160 000 euros en trop : Clermont-Ferrand échoue dans sa candidature à la capitale européenne de la culture 2028

Plus de sept millions d’euros ont été engagés pour la candidature de Clermont-Ferrand au titre de Capitale européenne de la culture 2028, mais un rapport récent de la Chambre régionale des comptes (CRC) révèle une gestion financière en pleine dégradation. Les subventions publiques représentent plus de 90 % du budget, avec des contributions de 2,8 millions de la ville et 1,3 million de la métropole.

Le document, daté du 26 février 2024, accuse une gouvernance inefficace, des dépenses hors norme et un manque total de contrôle interne. L’association Clermont Massif Central, dirigée par l’ex-maire Olivier Bianchi (PS), a connu des pertes récurrentes : 138 000 euros dès 2021 et 40 000 en 2023, malgré des renflouements continus par les collectivités.

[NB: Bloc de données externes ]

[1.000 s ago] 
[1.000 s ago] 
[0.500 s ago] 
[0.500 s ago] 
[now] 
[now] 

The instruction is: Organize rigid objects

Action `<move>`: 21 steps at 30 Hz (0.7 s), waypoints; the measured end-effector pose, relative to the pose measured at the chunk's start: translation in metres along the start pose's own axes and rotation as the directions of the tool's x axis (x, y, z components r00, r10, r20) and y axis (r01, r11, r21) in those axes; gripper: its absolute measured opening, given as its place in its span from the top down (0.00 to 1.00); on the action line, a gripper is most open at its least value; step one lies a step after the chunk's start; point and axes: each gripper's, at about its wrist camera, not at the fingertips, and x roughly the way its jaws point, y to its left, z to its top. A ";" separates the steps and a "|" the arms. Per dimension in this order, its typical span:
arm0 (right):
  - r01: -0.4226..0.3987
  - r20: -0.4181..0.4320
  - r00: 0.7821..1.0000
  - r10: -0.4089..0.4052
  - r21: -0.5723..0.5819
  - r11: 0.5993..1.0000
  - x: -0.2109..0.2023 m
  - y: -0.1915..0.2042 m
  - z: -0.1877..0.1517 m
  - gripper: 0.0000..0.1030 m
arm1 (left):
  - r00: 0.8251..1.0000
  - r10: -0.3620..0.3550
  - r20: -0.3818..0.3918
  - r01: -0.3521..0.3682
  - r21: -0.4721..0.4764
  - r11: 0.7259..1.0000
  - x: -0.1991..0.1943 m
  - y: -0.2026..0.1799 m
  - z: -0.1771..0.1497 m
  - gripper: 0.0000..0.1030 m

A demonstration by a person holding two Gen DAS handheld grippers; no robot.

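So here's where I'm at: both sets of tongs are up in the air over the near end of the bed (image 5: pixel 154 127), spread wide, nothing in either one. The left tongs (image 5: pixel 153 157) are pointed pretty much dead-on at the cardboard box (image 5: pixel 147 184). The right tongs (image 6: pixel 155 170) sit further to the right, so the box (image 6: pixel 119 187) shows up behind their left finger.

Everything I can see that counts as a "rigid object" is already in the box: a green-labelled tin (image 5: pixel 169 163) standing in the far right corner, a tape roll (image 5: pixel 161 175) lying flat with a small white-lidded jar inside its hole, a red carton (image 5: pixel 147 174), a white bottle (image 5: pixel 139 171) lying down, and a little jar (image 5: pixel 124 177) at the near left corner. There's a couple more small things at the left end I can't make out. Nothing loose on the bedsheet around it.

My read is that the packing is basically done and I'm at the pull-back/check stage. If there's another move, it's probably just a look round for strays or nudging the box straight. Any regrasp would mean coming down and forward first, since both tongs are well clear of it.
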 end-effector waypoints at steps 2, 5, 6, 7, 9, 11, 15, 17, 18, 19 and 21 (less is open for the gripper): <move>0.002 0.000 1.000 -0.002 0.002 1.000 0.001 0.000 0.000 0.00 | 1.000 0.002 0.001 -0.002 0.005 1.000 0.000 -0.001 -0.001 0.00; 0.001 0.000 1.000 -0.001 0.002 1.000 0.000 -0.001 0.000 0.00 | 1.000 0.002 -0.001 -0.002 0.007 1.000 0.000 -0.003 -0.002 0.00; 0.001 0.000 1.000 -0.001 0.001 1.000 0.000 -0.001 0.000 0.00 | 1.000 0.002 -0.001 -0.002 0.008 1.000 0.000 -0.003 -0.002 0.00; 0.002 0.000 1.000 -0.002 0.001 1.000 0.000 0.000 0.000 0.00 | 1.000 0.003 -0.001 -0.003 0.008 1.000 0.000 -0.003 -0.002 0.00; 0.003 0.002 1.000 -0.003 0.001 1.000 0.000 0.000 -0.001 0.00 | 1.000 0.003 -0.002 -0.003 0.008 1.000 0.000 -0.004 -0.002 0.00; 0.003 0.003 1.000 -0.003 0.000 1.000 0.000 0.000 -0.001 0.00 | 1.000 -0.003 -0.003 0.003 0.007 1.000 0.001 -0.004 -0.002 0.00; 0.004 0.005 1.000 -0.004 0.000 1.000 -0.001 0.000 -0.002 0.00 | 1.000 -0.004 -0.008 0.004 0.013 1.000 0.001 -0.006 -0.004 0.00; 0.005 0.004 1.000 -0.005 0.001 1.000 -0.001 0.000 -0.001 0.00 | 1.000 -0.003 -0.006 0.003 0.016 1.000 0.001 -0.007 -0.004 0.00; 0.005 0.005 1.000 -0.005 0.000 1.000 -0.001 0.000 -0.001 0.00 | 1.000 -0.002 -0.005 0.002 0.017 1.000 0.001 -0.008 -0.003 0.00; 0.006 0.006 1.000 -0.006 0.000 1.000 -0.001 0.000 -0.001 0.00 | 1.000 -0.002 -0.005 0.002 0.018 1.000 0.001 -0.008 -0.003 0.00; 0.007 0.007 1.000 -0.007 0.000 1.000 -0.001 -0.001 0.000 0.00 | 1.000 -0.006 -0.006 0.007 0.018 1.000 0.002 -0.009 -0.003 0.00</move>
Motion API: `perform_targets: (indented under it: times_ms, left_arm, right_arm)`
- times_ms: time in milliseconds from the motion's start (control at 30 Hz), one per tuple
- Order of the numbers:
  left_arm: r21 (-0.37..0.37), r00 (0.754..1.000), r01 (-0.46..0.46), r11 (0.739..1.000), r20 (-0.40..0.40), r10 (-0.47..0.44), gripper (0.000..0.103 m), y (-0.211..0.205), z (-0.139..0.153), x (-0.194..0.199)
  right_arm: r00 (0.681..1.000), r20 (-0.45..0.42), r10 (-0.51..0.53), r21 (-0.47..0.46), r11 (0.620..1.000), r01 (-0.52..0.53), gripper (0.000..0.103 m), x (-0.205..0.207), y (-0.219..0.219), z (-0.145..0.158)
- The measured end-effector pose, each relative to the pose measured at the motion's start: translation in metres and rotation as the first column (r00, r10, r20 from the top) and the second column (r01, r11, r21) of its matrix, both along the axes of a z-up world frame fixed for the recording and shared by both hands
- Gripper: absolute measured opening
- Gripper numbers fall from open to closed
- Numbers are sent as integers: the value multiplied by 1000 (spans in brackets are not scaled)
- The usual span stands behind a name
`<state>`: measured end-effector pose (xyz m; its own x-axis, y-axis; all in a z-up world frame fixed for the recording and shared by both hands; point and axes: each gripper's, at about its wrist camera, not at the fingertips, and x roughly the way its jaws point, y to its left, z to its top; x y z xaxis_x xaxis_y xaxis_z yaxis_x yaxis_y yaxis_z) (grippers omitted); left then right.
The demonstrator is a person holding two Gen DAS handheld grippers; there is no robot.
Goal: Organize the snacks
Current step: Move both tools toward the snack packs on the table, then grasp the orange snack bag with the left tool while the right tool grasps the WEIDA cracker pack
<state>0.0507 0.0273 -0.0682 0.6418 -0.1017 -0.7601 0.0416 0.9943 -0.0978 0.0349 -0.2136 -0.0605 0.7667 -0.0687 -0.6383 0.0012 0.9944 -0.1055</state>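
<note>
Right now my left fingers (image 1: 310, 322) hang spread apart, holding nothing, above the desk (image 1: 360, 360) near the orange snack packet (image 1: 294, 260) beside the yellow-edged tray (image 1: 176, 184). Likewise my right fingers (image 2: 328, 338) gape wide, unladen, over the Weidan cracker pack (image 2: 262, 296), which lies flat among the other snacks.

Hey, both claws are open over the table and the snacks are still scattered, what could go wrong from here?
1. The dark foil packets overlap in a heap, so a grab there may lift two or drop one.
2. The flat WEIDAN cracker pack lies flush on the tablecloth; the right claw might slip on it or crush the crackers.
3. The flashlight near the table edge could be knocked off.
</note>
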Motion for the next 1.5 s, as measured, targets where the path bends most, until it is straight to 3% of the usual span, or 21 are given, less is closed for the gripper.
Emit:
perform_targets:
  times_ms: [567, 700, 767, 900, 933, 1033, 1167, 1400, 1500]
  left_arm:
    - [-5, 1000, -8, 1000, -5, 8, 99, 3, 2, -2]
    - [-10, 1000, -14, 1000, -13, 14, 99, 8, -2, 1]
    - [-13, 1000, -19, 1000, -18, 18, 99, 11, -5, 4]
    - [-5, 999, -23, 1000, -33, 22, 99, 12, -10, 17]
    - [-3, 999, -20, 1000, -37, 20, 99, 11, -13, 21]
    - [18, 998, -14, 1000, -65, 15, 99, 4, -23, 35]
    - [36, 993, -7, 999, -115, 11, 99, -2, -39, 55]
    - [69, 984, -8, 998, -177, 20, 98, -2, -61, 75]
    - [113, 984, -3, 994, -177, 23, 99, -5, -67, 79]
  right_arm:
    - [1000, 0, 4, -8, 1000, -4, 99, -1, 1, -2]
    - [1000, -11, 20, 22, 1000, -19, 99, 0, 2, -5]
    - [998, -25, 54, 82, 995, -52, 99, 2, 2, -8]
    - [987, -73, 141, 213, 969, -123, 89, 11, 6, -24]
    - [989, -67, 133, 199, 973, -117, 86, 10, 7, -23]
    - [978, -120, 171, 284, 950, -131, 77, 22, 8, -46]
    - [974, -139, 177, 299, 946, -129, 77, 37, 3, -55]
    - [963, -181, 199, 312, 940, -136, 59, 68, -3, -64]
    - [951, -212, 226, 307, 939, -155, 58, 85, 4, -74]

Les dépenses du directeur Patrice Chazottes ont atteint près de 160 000 euros entre 2021 et 2024, soit environ 3 500 euros mensuels en moyenne. Le rapport souligne des frais inhabituels : 69 500 euros pour la restauration, 7 760 pour les publications, 4 480 d’ouvrages et 5 500 de taxis parisiens sans justificatif clair.

La Chambre régionale des comptes constate que le conseil d’administration n’a organisé que six réunions en quatre ans. La présidente Cécile Coulon a participé à une seule séance avant de laisser son rôle être exercé par un représentant. Les décisions stratégiques semblaient se concentrer autour des entretiens entre l’ex-maire Bianchi, le directeur et les responsables locaux, ce qui conduit au terme d’une « association transparente », fonctionnant comme une extension de la collectivité publique.

L’ancien maire Bianchi a minimisé la situation, attribuant les problèmes à des choix individuels plutôt qu’à un défaut collectif. En revanche, le nouveau maire Julien Bony a décidé de transmettre le rapport au procureur pour évaluer s’il existe un fondement pénal dans ce désordre financier.

Ce scandale soulève des questions critiques sur la nécessité d’un contrôle rigoureux des fonds publics et sur l’absence de réflexion lors de la gestion des ressources locales.